Según explicó al Diario La R el representante de los apicultores, los resultados presentados por la comunidad científica fueron contundentes: la muerte de colmenas no responde a enfermedades, virus, ácaros ni deficiencias nutricionales. Los análisis realizados en abejas, colmenas y ambiente demostraron que los ejemplares estaban en buenas condiciones sanitarias, por lo que se concluyó que la causa principal es el envenenamiento por agroquímicos.
Las investigaciones incluyeron muestreos intensivos en varios departamentos del país y el envío de muestras al exterior. En el caso de los insecticidas, los resultados obtenidos en laboratorios europeos coinciden con los análisis realizados en Uruguay. En particular, se detectaron problemas vinculados al uso de productos aplicados en cultivos como trigo y cebada. Sin embargo, los resultados correspondientes a herbicidas —que ya estarían disponibles— aún no han sido difundidos oficialmente. Desde la Sociedad Apícola se denunció que, pese a reiterados pedidos, el Ministerio de Ganadería se niega a publicar esos datos.
Esta falta de información, señalan los apicultores, impide tomar medidas preventivas urgentes, dialogar con productores agrícolas, empresas aplicadoras e ingenieros responsables de las recetas agronómicas. Mientras tanto, decenas de productores enfrentan una situación económica crítica, sin saber cómo afrontar pagos de servicios, seguros y créditos, tras perder colmenas completas y la cosecha de la temporada.

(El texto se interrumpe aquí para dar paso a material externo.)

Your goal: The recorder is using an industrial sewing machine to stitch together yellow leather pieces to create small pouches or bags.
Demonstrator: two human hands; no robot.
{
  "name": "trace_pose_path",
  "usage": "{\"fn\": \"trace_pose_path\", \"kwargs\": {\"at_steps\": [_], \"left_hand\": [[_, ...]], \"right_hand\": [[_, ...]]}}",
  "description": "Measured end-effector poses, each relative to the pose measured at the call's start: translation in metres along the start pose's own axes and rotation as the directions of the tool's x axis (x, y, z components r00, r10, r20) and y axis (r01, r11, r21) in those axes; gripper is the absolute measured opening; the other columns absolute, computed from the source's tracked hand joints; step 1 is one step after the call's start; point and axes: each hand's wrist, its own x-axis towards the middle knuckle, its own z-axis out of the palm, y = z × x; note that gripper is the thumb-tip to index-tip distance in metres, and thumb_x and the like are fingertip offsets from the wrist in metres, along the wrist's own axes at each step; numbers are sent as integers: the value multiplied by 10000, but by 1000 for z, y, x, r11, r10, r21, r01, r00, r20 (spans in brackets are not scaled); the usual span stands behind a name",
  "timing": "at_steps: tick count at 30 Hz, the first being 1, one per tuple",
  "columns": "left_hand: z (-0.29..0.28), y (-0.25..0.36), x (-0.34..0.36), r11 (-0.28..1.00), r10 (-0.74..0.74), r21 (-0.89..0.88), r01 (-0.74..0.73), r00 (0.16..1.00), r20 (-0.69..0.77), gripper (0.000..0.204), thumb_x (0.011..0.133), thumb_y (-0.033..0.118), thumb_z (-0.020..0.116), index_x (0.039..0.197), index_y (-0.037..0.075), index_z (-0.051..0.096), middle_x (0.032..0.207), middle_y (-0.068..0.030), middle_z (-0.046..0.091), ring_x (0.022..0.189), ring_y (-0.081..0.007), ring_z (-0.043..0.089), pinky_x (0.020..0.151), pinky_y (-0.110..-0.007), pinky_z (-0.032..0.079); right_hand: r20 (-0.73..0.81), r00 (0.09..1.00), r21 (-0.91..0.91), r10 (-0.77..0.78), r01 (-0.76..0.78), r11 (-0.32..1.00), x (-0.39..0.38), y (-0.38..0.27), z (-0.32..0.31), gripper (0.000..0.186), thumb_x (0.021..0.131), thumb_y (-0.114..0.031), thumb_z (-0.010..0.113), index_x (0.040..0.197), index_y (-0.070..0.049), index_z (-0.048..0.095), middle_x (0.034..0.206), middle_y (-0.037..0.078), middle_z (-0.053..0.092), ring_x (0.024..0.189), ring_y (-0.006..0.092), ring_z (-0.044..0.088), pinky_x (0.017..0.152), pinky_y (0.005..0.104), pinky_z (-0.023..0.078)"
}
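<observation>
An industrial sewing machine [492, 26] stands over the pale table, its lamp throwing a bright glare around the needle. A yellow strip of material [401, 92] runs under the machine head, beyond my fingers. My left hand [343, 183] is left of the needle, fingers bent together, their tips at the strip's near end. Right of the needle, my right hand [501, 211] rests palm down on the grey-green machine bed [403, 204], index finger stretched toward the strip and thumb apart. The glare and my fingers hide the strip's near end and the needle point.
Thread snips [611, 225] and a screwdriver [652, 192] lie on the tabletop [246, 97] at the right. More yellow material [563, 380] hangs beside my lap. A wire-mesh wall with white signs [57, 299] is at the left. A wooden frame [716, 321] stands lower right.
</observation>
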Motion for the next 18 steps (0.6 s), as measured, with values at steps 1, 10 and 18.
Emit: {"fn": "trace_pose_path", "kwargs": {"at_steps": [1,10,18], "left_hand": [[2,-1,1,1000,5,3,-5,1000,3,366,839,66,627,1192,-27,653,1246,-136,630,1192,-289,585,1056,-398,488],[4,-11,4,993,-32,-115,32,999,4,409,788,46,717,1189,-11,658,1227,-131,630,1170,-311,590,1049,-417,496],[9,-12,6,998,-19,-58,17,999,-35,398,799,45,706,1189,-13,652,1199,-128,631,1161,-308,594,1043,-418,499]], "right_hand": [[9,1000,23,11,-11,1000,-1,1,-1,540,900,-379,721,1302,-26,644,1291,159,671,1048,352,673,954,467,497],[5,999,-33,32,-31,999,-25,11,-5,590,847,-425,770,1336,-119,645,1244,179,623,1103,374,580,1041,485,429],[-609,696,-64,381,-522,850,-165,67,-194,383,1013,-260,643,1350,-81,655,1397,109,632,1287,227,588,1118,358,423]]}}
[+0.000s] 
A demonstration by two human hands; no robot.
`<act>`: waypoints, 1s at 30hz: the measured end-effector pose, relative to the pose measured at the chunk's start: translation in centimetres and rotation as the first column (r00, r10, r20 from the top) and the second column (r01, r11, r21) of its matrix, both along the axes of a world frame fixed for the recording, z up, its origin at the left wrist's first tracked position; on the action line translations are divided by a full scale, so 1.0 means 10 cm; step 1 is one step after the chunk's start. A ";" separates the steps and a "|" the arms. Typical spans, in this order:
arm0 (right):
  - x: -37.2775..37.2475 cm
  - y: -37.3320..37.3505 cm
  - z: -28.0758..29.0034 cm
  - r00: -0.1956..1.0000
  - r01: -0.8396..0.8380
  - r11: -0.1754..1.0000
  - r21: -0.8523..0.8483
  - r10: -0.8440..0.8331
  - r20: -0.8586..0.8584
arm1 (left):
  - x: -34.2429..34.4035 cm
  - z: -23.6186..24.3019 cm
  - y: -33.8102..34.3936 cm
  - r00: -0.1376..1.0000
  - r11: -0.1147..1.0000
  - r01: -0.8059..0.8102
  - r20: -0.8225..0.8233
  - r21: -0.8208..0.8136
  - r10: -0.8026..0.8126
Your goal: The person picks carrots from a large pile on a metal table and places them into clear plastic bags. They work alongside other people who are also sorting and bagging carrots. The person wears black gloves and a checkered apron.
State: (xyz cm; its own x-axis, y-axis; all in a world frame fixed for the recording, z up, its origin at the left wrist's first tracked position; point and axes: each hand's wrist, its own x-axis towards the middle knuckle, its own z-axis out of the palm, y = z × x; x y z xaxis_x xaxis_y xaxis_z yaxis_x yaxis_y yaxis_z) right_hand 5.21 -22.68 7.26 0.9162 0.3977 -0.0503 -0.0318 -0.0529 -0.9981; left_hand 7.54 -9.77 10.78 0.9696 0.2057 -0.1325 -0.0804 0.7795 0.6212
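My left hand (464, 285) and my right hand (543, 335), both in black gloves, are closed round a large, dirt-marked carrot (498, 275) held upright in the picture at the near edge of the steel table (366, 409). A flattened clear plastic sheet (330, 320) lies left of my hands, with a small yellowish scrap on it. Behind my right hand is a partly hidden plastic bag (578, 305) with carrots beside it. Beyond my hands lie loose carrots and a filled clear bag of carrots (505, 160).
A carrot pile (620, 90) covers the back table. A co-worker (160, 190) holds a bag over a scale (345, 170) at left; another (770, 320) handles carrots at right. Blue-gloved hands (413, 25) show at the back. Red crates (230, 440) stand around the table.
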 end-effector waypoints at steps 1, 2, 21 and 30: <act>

Ante este escenario, la Sociedad Apícola del Uruguay solicitó el 1º de diciembre pasado, en el ámbito de la Junta Nacional de la Granja y con el respaldo de todas las gremiales que la integran, la declaratoria de emergencia apícola. La solicitud no obtuvo respuesta. Este martes, el planteo fue reiterado ante diversas dependencias del Estado, incluido el Ministerio de Ganadería y la Comisión Honoraria, pero la respuesta volvió a ser negativa. El argumento recibido fue la falta de recursos económicos.
Existen al menos 86 apicultores que realizaron denuncias formales por mortandad de colmenas, aunque se estima que el número real es mayor, ya que muchos productores optaron por no denunciar por temor a conflictos con propietarios de los predios donde instalan sus colmenas. Uruguay pierde entre 150 y 200 apicultores por año. En el año 2000 había más de 4.100 productores; hoy quedan poco más de 2.100. La cantidad de colmenas también cayó: de unas 600.000 se pasó a menos de 580.000.
La gravedad del problema trasciende al sector apícola. Las abejas aportan entre 350 y 400 millones de dólares anuales a la economía nacional. En el plano internacional, la apicultura uruguaya cuenta con respaldo de organizaciones latinoamericanas y mundiales del sector. Hacia el final de la reunión, según Fiorelli, intervino una bióloga del Ministerio de Ambiente, quien se comprometió a colaborar y a trabajar de forma articulada para abordar el problema. Desde la Sociedad Apícola valoraron especialmente esa disposición, aunque señalaron que, hasta el momento, la respuesta general del Estado ha estado muy lejos de las expectativas y de la urgencia que la situación requiere.